A friend of mine went there. He compared the dictator (forgot his name) with Saddam Hussein. Many statues and so. I know he build many hotels but there are no guests.
Just to show us here how wealthy the country is.


----------



## Puto (Jan 4, 2004)

it looks nice indeed


----------



## -Corey- (Jul 8, 2005)

beautiful


----------



## Jue (Mar 28, 2003)

No offense, but Turkmenistan's president drives me bananas. Like Stalin, minus the sanity.


----------



## south (Nov 26, 2005)

Isn't there a golden statue of the president, somewhere in Asghabad, that rotates to always face the sun? Do you have a photo of that?


----------



## Un known (Feb 7, 2006)

Recently he abolished all pensions for the old people. Several thousand dies of heart attacks immediately after that.
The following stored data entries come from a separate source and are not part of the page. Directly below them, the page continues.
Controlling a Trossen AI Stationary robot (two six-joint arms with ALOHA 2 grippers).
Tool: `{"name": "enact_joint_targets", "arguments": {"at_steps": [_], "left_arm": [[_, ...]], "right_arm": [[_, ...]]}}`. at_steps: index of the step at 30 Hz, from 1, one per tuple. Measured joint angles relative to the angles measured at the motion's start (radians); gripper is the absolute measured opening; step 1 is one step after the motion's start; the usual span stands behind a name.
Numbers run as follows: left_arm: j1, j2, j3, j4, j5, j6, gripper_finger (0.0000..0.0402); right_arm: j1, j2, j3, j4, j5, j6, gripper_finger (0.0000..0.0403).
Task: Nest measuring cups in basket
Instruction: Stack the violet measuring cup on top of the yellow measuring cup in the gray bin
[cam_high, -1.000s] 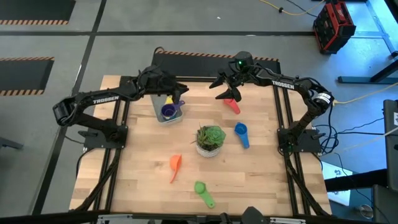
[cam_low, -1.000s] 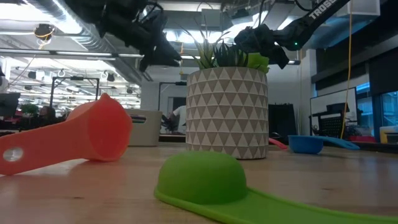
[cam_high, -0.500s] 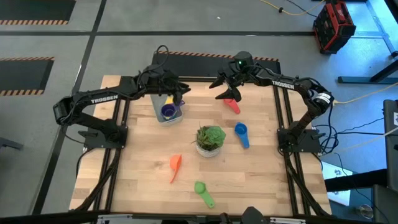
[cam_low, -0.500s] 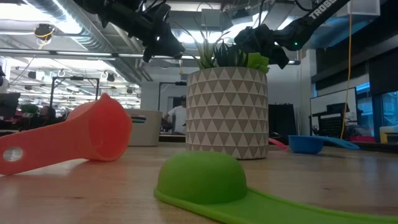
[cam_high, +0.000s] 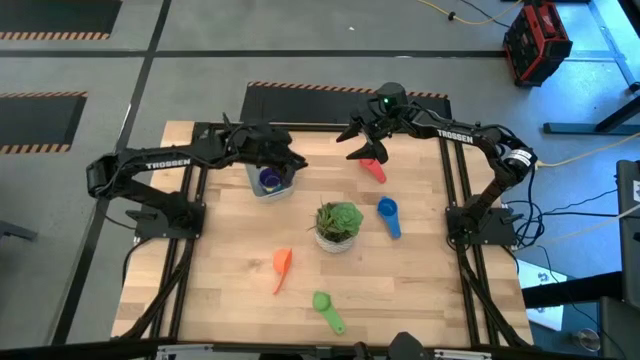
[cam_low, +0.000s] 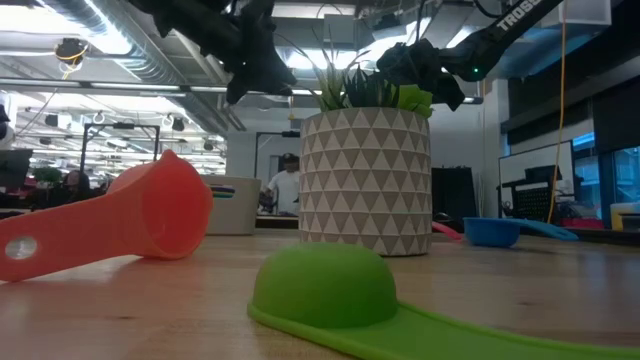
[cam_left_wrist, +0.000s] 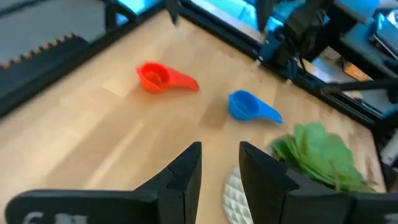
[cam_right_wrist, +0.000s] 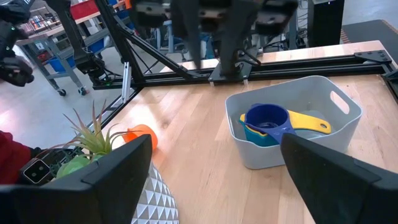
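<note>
The grey-white basket (cam_high: 254, 187) stands on the table's far left part and holds the purple cup (cam_high: 268, 180), the yellow cup (cam_right_wrist: 313, 124) and the light blue cup (cam_right_wrist: 254, 133), one inside another. My left gripper (cam_high: 297, 162) hovers open above the basket's right end, holding nothing (cam_left_wrist: 221, 155). My right gripper (cam_high: 368, 155) hangs open just above the red cup (cam_high: 374, 171), which lies on the table. The blue cup (cam_high: 388, 215), orange cup (cam_high: 282, 268) and green cup (cam_high: 326, 310) lie apart on the wood.
A white triangle-patterned pot with a green plant (cam_high: 338, 225) stands mid-table between the blue and orange cups. Black frame rails run along the table's left, right and far edges. Bare wood lies near the front corners. A person (cam_low: 287, 185) stands in the room behind.
My left gripper has risen above the basket and shifted slightly toward the table's near edge and right, now covering the basket's right end from above. The cups in the basket have stayed put. The right arm has kept still.
</note>
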Motion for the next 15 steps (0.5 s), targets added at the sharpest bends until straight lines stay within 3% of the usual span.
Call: {"name": "enact_joint_targets", "arguments": {"at_steps": [15], "left_arm": [[-0.118,0.000,0.000,-0.213,0.003,-0.184,0.0100]], "right_arm": [[0.000,0.000,0.000,0.000,0.000,0.000,0.0361]]}}
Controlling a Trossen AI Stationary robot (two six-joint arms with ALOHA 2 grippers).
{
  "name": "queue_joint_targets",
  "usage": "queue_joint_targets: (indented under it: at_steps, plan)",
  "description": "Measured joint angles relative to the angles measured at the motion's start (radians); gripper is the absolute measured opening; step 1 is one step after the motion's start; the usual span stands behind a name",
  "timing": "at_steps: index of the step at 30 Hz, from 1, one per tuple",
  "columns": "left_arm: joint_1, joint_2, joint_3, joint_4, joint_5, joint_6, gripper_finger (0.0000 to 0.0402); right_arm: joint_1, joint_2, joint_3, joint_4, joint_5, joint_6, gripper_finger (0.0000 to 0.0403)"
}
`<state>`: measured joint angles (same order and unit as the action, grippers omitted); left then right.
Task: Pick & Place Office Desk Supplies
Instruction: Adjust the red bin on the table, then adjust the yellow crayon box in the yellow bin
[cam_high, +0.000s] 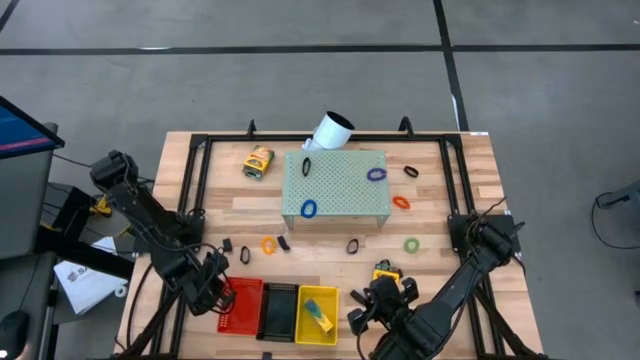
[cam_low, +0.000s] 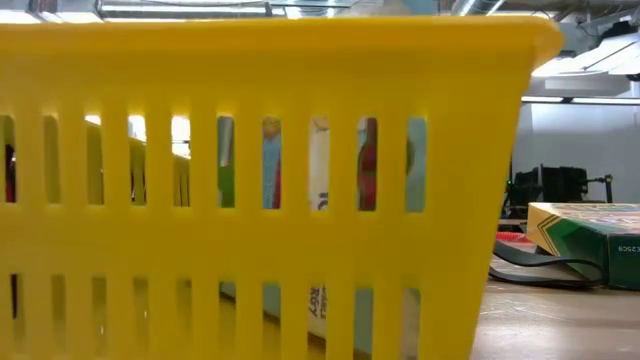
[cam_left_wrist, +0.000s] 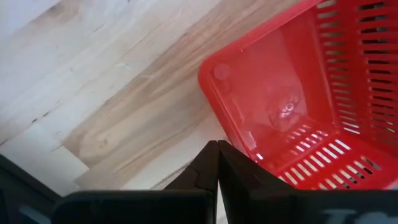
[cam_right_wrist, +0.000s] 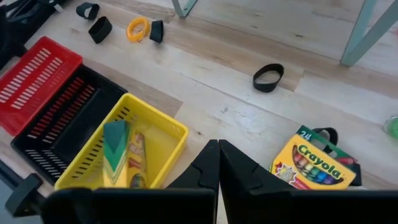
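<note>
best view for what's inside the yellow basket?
Right wrist view: looks down into the yellow basket, a crayon box lying inside. High view shows it small. Low view sees only its slatted wall. Left wrist view misses it.
</note>
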<state>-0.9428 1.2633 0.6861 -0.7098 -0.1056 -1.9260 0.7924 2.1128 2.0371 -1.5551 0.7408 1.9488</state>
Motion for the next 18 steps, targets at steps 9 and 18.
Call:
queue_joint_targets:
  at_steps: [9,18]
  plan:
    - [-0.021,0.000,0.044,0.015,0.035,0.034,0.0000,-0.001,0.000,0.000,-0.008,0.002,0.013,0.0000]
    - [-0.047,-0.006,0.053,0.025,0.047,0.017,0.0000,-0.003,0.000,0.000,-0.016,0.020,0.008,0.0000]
He also wrote a book and told to all the people that he arranged with Allah for all the people who read it daily to go to paradise. He is also in the top 10 dictatos list.


----------



## Nightsky (Sep 16, 2002)

"Recently he abolished all pensions for the old people." Seems like a sick country, hope someone will dethrone the dictator! Sad since it also look very beautiful.


----------



## Desven (May 18, 2004)

i've read that the citizens of turkmenistan don't have to pay anything for water and petrol!


----------



## zergcerebrates (Jan 23, 2004)

Very interesting indeed. The Architecture is very unqiue. BTW are the people from Turkmenistan called Turks?


----------



## wachenroder (Sep 30, 2003)

zergcerebrates said:


> Very interesting indeed. The Architecture is very unqiue. BTW are the people from Turkmenistan called Turks?


they're called Turkmen. Their language is a more "archaic" or older form of the language used in Turkey.


----------



## Guliston (Apr 11, 2006)

south said:


> Isn't there a golden statue of the president, somewhere in Asghabad, that rotates to always face the sun? Do you have a photo of that?



one golden statue? the city is full of golden statues One huge is rotating with the sun


----------